TASK DETAILS: From the records, pick out and copy each line containing "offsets".

Source data
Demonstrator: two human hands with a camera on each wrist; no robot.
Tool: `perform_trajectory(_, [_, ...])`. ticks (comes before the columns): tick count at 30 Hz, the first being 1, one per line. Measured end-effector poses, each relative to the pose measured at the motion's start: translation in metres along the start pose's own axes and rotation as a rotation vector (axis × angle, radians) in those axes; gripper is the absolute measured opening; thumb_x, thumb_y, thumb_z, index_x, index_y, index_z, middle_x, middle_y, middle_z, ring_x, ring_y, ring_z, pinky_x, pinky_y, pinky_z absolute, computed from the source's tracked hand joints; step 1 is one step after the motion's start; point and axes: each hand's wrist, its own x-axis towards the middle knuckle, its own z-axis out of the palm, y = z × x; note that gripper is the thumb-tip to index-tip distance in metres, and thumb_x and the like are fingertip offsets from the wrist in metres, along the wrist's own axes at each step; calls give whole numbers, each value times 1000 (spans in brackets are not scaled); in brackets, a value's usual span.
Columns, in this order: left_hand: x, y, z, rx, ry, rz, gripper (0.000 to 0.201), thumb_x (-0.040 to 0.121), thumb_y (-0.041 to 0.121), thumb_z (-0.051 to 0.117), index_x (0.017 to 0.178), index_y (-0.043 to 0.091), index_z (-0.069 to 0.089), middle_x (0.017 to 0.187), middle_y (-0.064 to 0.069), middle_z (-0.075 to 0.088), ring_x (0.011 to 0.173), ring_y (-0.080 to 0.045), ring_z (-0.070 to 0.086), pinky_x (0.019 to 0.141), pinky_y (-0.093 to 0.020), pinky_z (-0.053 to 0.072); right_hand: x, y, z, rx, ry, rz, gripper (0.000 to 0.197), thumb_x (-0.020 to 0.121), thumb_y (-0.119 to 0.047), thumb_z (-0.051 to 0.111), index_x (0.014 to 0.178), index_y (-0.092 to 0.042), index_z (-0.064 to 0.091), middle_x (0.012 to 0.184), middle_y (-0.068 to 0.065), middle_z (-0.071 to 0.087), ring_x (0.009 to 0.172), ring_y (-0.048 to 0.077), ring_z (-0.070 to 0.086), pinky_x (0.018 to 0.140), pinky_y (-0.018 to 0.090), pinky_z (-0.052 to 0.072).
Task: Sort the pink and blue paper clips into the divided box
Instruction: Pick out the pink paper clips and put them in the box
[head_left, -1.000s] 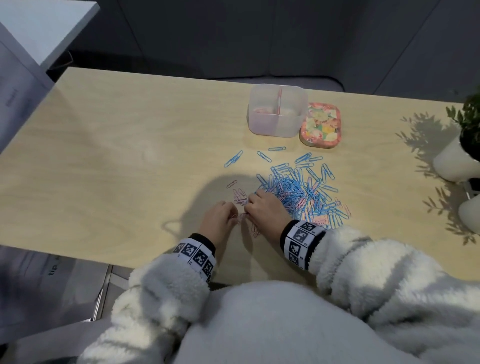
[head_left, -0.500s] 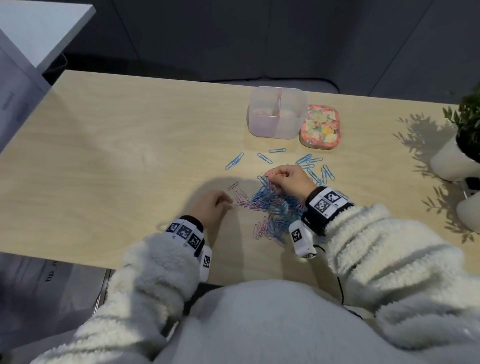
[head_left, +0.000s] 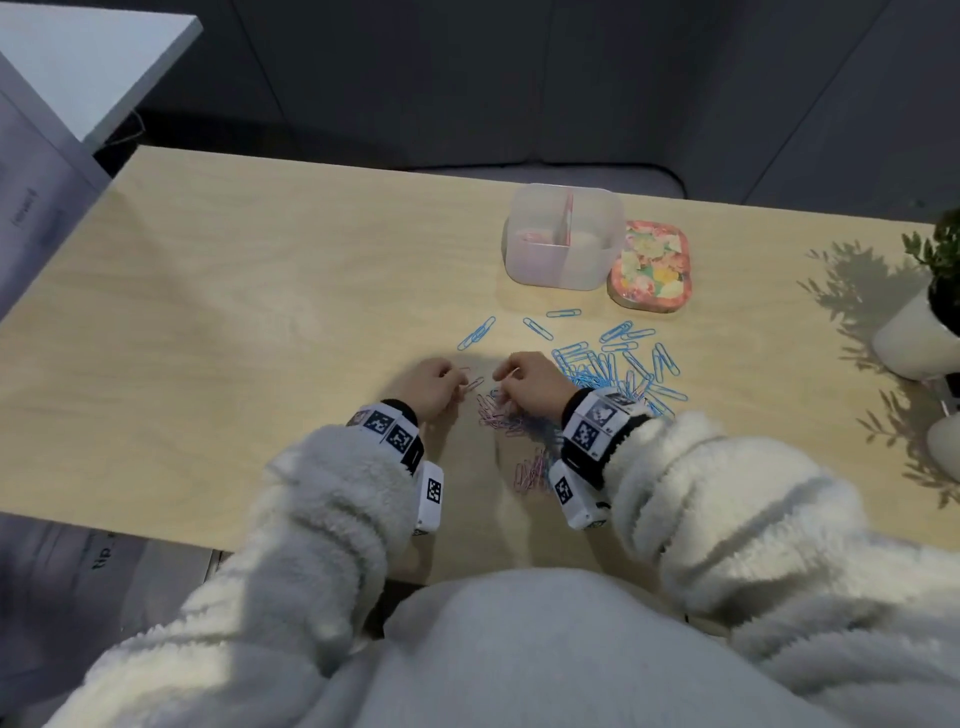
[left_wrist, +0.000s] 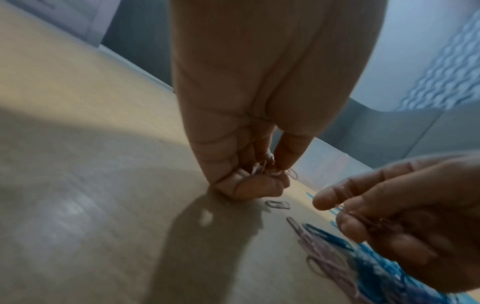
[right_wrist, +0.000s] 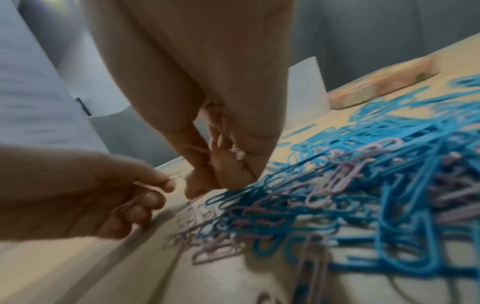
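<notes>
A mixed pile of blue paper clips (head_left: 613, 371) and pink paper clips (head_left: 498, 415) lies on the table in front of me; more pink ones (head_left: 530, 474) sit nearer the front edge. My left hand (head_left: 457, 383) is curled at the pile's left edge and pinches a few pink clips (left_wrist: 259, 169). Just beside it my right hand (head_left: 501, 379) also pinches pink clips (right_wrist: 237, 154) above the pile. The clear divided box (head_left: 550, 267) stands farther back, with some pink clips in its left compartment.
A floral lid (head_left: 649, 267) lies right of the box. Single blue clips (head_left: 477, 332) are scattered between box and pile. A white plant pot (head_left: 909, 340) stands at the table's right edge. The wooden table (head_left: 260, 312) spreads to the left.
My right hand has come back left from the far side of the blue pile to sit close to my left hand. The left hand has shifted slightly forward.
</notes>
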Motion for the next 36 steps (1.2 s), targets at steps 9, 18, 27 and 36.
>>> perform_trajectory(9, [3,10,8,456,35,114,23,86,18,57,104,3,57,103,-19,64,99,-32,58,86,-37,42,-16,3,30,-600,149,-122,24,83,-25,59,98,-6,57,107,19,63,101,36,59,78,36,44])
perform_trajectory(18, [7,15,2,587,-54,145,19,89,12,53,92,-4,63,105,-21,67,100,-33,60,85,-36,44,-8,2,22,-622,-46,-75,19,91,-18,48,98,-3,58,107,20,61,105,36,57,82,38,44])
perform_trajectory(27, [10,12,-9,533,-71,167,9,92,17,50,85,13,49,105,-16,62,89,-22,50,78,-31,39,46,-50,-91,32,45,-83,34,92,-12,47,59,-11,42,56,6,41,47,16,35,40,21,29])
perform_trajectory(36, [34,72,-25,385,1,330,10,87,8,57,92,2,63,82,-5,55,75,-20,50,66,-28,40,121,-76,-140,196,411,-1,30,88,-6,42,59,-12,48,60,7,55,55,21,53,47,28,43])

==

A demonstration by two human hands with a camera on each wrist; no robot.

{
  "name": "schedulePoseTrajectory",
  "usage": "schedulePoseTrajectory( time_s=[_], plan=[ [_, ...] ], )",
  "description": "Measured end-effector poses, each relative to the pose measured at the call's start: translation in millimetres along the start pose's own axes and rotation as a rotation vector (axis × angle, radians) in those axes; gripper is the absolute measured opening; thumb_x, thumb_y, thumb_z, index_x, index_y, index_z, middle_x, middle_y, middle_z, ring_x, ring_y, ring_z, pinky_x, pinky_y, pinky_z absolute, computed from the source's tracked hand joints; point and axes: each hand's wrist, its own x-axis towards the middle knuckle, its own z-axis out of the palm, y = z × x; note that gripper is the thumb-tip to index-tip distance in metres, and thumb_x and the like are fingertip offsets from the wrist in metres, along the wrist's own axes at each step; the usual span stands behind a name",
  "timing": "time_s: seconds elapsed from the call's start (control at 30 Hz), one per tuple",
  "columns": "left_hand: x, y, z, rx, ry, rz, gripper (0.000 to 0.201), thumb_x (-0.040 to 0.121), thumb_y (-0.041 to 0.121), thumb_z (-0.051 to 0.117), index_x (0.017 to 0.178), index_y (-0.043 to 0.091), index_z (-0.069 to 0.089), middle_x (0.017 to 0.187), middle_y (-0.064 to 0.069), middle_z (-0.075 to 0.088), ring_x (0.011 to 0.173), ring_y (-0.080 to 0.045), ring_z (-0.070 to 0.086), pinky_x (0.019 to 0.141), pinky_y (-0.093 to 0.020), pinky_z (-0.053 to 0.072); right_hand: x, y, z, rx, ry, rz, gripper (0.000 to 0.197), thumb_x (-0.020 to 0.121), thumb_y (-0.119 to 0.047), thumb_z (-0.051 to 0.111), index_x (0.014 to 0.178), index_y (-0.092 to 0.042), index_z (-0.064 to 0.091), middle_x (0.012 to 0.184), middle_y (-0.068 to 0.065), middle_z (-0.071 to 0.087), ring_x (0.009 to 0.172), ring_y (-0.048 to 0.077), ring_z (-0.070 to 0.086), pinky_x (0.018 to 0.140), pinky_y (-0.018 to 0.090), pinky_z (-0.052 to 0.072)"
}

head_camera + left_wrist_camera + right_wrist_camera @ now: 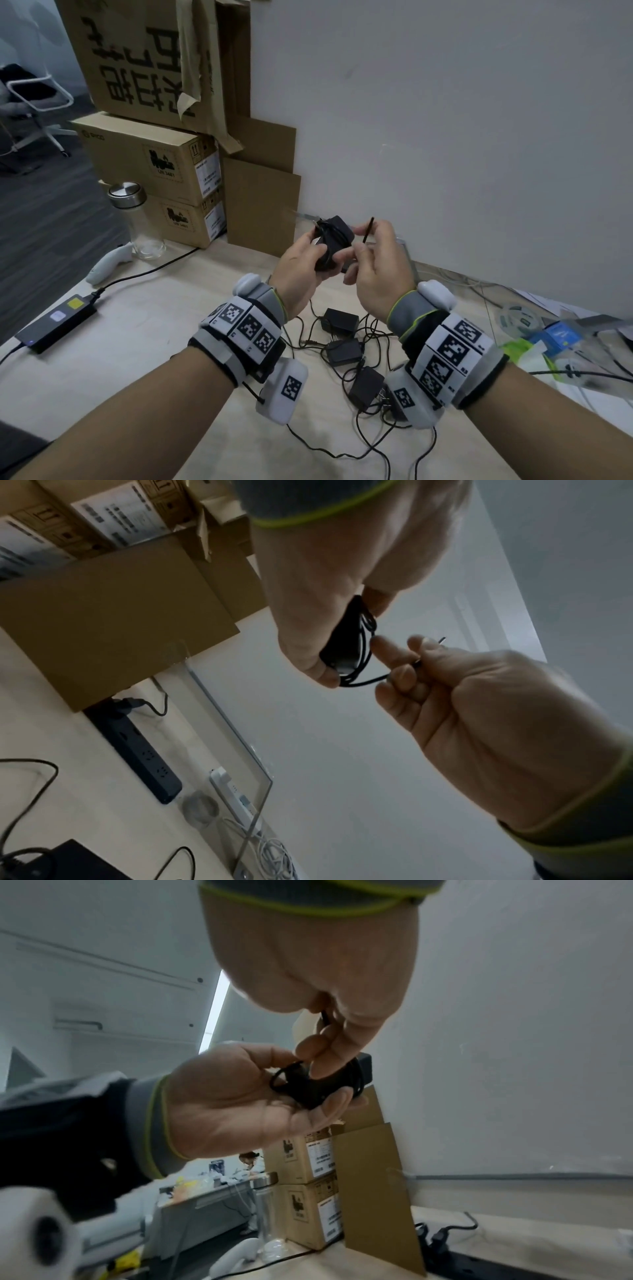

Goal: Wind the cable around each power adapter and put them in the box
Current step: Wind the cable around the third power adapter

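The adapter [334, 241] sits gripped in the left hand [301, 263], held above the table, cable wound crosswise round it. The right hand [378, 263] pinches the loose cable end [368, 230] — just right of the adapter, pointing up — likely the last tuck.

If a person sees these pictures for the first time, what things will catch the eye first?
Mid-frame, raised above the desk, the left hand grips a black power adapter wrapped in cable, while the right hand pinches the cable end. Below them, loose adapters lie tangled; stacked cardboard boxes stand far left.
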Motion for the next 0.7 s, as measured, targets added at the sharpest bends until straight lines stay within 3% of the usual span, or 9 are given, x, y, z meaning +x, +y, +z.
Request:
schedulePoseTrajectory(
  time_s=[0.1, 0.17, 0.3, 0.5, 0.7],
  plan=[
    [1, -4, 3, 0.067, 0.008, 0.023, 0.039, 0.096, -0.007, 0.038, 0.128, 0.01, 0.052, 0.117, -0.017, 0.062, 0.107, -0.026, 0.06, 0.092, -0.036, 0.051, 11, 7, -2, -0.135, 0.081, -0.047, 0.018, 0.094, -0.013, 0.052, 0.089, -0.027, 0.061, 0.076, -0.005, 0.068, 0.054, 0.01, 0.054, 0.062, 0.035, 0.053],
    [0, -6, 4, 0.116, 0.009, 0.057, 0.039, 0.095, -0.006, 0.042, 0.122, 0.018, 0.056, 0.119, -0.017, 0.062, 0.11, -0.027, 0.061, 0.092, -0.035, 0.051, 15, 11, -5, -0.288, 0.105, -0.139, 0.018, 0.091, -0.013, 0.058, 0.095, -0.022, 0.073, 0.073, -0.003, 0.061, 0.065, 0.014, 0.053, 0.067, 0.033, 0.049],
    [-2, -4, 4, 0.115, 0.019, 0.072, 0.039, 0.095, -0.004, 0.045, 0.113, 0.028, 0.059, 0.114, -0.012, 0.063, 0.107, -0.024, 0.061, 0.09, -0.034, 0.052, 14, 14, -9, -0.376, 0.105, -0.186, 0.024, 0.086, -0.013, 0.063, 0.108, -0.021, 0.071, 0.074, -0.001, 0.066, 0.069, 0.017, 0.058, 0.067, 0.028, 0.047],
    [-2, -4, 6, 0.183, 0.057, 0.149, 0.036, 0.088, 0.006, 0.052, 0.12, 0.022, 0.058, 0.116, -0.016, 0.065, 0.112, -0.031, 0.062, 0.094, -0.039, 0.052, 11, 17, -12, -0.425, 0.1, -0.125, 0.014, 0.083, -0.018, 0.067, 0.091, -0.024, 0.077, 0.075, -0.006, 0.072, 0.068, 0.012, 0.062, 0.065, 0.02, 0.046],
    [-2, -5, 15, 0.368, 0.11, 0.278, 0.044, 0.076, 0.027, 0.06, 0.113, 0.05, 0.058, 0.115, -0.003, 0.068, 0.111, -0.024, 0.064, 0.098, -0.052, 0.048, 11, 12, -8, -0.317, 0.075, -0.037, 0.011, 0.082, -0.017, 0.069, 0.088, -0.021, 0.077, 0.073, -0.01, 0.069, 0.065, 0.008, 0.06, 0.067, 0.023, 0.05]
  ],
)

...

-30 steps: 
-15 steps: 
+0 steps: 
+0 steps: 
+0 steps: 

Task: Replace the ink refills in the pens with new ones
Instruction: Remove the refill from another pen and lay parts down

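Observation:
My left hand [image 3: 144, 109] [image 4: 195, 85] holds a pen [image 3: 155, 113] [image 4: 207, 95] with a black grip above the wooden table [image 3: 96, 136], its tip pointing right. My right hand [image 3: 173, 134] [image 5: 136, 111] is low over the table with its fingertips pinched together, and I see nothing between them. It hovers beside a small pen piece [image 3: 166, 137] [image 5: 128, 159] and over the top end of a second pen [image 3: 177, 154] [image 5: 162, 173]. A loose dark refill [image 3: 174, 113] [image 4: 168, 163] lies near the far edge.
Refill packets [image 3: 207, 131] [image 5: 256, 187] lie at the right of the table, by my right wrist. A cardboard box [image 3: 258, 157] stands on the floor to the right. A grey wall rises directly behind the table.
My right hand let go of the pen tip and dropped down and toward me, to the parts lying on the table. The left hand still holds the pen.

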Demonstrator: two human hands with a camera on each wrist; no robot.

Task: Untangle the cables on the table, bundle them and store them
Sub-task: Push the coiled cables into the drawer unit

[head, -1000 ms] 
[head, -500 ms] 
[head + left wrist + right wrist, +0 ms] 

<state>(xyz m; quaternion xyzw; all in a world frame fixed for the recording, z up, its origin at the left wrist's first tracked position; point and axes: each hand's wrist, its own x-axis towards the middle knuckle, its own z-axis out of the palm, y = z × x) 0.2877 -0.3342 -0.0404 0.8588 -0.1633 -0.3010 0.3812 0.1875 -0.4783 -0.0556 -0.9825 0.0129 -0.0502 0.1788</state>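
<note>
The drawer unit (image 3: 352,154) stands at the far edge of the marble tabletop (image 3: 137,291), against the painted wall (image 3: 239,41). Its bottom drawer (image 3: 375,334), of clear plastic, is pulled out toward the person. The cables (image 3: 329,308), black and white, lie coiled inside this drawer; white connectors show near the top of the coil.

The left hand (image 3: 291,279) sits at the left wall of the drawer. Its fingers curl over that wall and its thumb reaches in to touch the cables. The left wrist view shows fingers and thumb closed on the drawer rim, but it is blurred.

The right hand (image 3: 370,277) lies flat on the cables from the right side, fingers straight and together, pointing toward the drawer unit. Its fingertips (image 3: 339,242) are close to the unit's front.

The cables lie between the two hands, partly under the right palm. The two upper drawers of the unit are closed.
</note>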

ANSWER TO THIS EXERCISE:
Tool: `perform_trajectory(_, [_, ...])`. ticks (comes before the columns): tick count at 30 Hz, the first being 1, one per line. Measured end-effector poses, each relative to the pose measured at the motion's start: translation in metres along the start pose's own axes and rotation as a rotation vector (axis × angle, radians) in those axes; gripper is the absolute measured opening; thumb_x, thumb_y, thumb_z, index_x, index_y, index_z, middle_x, middle_y, middle_z, ring_x, ring_y, ring_z, pinky_x, pinky_y, pinky_z absolute, computed from the source's tracked hand joints; step 1 is one step after the motion's start; point and axes: each hand's wrist, its own x-axis towards the middle knuckle, its own z-axis out of the palm, y = z × x; note that gripper is the thumb-tip to index-tip distance in metres, and thumb_x and the like are fingertip offsets from the wrist in metres, along the wrist's own axes at each step; calls give whole numbers, each value times 1000 (spans in brackets are not scaled); in brackets, a value's usual span.
  "description": "Measured end-effector poses, each relative to the pose measured at the call's start: translation in millimetres along the start pose's own axes and rotation as a rotation vector (axis × angle, radians) in those axes; gripper is the absolute measured opening; thumb_x, thumb_y, thumb_z, index_x, index_y, index_z, middle_x, middle_y, middle_z, ring_x, ring_y, ring_z, pinky_x, pinky_y, pinky_z absolute, computed from the source's tracked hand joints; point and axes: each hand's wrist, its own x-axis towards the middle knuckle, its own z-axis out of the palm, y = z × x; note that gripper is the thumb-tip to index-tip distance in metres, and thumb_x and the like are fingertip offsets from the wrist in metres, along the wrist's own axes at each step; the usual span stands behind a name",

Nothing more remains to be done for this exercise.